In recent years, an increasingly international working landscape, where skills and expertise are shared across borders, has led HR teams to place growing importance on creating globally consistent employee experiences. This has led many to develop overarching reward and benefits strategies to sit across their enterprises, while trying to retain local nuance in the benefits actually offered at a market level.
The Covid-19 pandemic has added a layer of complexity to this picture. With large swathes of the workforce now working remotely, accepted workplace structures have been called into question. Business leaders are having to consider the role of the workplace – and the implications new ways of working will have on reward schemes.
A global network of home workers
Our research found that achieving a globally consistent employee experience is a ‘high priority’ for 81 percent of HR teams in 2020.
With many of us looking set to work from home for some time to come, it’s more important than ever for people to feel engaged and connected with their jobs while still having a consistent experience, no matter where they’re based. Enterprise technology helps to provide this consistency.
Technology for the individual
The pandemic has spotlighted differences within workforces. For example, some employees have had to juggle unforeseen childcare needs with work, while others have needed to shield for the sake of loved ones or their own health. Now, some are keen to get back to the office, whilst others want to combine remote and office-based work.

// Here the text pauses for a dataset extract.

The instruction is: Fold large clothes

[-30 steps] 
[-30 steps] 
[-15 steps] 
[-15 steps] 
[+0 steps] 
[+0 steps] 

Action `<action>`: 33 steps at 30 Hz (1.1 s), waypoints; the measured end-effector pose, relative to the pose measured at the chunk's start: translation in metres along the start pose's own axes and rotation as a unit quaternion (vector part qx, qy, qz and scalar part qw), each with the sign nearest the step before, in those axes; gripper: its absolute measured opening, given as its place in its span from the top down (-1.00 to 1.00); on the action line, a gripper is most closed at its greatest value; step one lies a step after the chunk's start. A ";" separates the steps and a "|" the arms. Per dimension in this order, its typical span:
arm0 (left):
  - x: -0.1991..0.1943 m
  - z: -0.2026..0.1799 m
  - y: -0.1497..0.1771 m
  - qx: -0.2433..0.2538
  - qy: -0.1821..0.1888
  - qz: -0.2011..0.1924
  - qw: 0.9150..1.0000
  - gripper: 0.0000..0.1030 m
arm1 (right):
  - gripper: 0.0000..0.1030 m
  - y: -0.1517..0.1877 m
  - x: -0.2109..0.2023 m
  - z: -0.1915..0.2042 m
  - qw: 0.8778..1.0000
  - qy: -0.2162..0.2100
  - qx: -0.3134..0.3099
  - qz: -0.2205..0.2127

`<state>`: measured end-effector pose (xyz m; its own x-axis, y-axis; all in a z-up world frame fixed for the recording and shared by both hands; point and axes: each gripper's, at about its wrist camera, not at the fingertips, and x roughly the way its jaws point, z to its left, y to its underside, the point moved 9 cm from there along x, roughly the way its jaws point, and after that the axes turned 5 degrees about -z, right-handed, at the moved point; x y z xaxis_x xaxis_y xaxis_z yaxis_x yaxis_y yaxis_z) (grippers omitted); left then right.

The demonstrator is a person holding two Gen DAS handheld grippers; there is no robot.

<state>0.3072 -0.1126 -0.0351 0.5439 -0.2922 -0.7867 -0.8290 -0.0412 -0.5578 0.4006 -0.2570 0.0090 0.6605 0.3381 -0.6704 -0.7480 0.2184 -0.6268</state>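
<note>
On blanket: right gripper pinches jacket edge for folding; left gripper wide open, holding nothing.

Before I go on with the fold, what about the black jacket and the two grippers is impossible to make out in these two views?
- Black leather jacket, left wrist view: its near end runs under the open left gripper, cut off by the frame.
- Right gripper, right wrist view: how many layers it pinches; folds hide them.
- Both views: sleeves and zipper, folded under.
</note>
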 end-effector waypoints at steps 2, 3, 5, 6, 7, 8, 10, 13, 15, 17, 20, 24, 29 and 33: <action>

Previously it’s been easy to see different employees as homogenous groups depending on where they’re based, for example in the London or New York office. But new, blended ways of working, make this impossible and mean HR teams have no choice but to consider employee needs individually; essentially, everyone needs something different from their reward package.
Embracing intelligent reward platforms that allow employees to access benefits pots can help personalize the reward experience. This allows employees to choose how their funding is allocated, whether that’s opting for at-home workout equipment, virtual healthcare plans or support with child or elder care. If people can choose the support and benefits that make the most difference to their lives, they’re much more likely to feel valued by their employer, boosting engagement and company loyalty.
Technology for the boardroom
With the impacts of coronavirus hitting profits and productivity hard for some, companies may need to tighten their purse strings. Offering a technology-led benefits experience not only gives employees a better experience, but it also gives HR teams access to data on spend and uptake. This is important, considering that 42 percent of companies are investing the equivalent of 20 percent or more of an employees’ salary on benefits.
It also allows teams to respond to emerging requirements quickly. For example, during the pandemic telehealth and virtual healthcare may have been top of people’s benefits list, with access to GPs surgeries and routine medical appointments disrupted. At the same time, benefits that make the commute easier such as travel loans may have become redundant. Investing in such schemes when uptake is low could be an unnecessary strain on the company coffers.
Access to data insights and analytics allows companies to forecast when peaks in expenditure are likely and can help balance a company’s investment against employee requirement. Furthermore, with lack of board-level buy-in cited as one of the top barriers to increased HR technology investment, being armed with information that provides evidence of benefit to the whole company, could help strengthen the relationship between HR and the C-Suite. Ultimately, being able to demonstrate ROI can help HR teams unlock further investment and deliver even better results for people and the business.
Technology for HR teams
Bringing all regions onto the same page and the same technology systems allows for an accessible, holistic view of benefits and reward. It makes it easier for HR teams to reach all employees and help everyone engage in their benefits. Best of breed systems also make it easier to test out new benefits, with plug and play functions allowing teams to see what works and adjust accordingly.
Historically, the HR sector has lagged behind in its use of data analytics. But the pandemic quickly divided HR departments into ‘haves’ and ‘have nots’. Those with robust data analytics capabilities in place were at a real advantage. These businesses were able to quickly map changes in benefits demand, uptake and expenditure, and pivot their offering, communications and benefits strategy in response.
However, many others are still playing catch up – and these are doubly disadvantaged. Without data, they’ll struggle to develop an effective benefits strategy, or provide the additional wellbeing support that all employees, whether working from home or on the front line, now need. Without automated systems and strong data analysis, many must rely on out-of-date, cumbersome or risky processes. These delay support for employees and add to the administrative burden for teams.
At present almost 78 percent of HR teams are using Excel to analyze data, with one in five spending over 15 hours a month transferring it between systems. Using time-consuming legacy systems means teams have less time for more valuable activities such as responding to the evolving needs of the workforce, or instituting changes that create a consistent global experience.
The road ahead
The impact of the pandemic isn’t set to diminish any time soon and we’re all continuously adapting to the new normal. Now more than ever businesses need to think individually if they’re to retain the best people when the dust has settled. What employees expect from their employer is shifting for good – flexibility and a personal experience are more important than ever before. Embracing technologies that give businesses the insights they need to respond quickly to change will ultimately empower HR teams to make better decisions for the company. In short, they’ll be able to help balance the books while prioritizing employee experience and getting more for and from their people.